Within the listing below, the lines to output run from the one containing "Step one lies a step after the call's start" through the one containing "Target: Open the"; copy them exactly and nothing else.

━━━━━━━━━━

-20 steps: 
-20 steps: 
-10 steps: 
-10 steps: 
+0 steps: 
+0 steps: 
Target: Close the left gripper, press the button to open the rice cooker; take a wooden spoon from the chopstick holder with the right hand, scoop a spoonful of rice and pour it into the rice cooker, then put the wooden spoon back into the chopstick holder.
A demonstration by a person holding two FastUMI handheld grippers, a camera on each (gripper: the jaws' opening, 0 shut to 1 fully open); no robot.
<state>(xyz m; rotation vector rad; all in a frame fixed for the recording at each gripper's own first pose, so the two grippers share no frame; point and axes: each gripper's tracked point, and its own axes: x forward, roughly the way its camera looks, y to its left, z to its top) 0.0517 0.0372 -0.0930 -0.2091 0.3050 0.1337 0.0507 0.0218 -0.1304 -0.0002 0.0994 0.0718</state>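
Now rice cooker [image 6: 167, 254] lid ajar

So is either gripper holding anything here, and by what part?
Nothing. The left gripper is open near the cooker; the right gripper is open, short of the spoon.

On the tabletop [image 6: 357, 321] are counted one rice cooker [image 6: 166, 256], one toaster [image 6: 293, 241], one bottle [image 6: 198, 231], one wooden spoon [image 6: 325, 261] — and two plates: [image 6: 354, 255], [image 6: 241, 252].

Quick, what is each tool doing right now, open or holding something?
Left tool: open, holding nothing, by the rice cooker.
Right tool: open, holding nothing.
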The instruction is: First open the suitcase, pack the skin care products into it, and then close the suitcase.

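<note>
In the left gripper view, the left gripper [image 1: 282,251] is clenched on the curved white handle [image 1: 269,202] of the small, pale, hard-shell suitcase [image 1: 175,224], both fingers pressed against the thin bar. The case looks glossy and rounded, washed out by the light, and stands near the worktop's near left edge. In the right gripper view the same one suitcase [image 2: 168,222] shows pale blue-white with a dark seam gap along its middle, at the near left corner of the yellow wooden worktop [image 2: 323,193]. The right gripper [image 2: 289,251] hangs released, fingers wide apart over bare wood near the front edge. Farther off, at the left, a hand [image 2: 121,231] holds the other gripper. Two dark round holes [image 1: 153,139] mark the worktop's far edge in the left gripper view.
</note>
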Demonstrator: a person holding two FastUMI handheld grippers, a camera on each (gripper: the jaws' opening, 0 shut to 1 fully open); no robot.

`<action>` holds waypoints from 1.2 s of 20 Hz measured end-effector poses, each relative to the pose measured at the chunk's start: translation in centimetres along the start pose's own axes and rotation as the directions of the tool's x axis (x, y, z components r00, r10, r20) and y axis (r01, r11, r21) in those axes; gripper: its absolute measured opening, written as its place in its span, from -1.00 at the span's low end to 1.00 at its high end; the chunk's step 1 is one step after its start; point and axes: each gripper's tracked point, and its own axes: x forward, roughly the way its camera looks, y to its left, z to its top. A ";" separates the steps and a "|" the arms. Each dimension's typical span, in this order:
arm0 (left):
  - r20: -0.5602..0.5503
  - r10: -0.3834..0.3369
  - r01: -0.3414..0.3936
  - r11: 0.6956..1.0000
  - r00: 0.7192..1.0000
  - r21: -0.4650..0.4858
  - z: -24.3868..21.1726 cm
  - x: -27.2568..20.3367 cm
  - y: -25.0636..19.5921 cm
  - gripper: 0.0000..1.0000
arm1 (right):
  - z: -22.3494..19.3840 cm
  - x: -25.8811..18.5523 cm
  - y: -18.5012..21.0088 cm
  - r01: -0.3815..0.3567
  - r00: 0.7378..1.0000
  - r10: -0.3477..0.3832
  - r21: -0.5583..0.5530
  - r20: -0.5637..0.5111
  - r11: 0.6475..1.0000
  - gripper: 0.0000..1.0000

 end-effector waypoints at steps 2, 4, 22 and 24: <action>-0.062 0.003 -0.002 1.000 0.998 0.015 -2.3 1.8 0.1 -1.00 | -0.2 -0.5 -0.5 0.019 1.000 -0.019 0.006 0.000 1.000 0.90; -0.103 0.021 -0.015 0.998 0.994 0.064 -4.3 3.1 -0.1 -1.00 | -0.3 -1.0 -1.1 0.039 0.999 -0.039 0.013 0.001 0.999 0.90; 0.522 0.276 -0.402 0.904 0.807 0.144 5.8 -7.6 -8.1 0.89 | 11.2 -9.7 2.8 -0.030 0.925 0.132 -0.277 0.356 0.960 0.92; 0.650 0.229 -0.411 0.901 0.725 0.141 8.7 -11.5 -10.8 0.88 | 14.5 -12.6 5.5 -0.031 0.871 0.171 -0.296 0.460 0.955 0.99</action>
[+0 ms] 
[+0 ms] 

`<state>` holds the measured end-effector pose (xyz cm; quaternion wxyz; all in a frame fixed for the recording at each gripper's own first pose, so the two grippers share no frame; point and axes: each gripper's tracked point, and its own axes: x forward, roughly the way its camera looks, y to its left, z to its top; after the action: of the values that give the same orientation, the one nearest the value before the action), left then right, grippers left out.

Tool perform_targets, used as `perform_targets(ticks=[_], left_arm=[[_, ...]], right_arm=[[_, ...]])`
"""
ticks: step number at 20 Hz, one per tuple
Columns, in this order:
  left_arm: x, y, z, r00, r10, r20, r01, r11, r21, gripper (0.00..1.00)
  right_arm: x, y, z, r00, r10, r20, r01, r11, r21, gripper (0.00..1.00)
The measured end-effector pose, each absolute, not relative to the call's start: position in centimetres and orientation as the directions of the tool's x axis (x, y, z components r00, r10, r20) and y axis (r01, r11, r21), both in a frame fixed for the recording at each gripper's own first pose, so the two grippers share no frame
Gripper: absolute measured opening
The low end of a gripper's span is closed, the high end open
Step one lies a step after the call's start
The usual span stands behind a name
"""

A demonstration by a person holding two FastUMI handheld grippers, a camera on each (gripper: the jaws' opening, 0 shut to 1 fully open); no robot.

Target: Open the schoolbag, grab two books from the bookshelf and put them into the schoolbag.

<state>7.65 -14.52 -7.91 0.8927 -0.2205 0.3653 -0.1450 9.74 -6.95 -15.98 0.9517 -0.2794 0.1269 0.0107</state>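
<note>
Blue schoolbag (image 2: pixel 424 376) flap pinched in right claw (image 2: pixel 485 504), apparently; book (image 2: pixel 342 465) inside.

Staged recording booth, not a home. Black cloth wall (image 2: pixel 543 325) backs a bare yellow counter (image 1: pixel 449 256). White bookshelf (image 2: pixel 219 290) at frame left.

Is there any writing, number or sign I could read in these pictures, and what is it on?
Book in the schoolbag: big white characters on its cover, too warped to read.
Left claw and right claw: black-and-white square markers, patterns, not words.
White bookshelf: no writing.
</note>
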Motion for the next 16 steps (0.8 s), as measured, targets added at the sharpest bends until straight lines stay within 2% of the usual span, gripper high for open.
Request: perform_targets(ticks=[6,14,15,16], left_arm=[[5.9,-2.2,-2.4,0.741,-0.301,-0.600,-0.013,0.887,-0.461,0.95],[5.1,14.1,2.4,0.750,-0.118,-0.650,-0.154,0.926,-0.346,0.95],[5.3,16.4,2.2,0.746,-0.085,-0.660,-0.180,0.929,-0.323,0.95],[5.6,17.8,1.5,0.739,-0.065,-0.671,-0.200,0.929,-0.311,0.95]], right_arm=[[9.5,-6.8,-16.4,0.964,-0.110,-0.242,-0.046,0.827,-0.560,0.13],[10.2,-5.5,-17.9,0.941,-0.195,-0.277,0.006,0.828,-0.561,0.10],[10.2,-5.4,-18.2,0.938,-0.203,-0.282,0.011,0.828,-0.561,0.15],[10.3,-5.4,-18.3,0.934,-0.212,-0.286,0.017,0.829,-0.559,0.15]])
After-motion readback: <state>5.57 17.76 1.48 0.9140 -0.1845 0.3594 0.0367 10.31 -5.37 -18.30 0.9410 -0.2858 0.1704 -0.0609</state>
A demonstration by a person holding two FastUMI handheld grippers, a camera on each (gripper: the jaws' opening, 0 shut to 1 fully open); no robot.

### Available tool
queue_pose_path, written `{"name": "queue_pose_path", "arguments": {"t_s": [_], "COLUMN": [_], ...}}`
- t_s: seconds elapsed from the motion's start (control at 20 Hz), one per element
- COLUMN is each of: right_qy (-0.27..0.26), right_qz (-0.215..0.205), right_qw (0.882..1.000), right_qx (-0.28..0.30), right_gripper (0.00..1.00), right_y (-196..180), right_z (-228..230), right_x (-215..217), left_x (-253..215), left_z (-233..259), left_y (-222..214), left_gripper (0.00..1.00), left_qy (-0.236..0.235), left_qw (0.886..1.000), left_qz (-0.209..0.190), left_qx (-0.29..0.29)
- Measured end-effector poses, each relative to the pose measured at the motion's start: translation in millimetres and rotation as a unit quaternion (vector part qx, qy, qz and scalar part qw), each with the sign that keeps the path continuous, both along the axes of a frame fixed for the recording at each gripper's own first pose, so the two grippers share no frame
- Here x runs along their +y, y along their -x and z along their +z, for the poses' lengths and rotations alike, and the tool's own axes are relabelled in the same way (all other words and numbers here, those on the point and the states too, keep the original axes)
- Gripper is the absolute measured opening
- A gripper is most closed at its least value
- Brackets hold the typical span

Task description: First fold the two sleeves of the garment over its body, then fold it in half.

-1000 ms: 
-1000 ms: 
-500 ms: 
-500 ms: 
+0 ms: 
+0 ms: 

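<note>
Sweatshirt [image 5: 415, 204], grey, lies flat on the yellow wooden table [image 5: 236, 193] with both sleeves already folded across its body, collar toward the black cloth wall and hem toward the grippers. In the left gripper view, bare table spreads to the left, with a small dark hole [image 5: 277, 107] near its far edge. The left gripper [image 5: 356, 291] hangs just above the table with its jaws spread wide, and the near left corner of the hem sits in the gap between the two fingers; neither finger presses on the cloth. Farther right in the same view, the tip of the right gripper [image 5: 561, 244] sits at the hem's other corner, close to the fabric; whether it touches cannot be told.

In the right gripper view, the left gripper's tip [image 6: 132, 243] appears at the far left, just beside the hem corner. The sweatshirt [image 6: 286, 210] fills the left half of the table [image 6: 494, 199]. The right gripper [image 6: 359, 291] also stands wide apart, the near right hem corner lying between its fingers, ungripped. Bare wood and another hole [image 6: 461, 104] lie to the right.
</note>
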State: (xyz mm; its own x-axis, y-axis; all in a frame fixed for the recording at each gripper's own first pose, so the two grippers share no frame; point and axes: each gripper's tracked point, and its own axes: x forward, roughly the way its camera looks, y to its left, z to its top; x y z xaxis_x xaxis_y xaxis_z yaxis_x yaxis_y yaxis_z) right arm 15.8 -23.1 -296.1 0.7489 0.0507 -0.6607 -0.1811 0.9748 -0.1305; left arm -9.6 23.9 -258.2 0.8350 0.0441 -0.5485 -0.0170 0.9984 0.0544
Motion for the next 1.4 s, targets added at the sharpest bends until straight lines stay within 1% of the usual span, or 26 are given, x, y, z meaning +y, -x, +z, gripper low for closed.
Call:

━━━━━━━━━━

» **TASK SOLUTION**
Step one lies a step after the call's start
The usual span stands behind a name
"""

A demonstration by a person holding two FastUMI handheld grippers, a camera on each (gripper: the jaws' opening, 0 shut to 1 fully open); no robot.

Target: Open the schoolbag, grab two books from the bookshelf and put them into the schoolbag.

Nothing remains to be added to the output.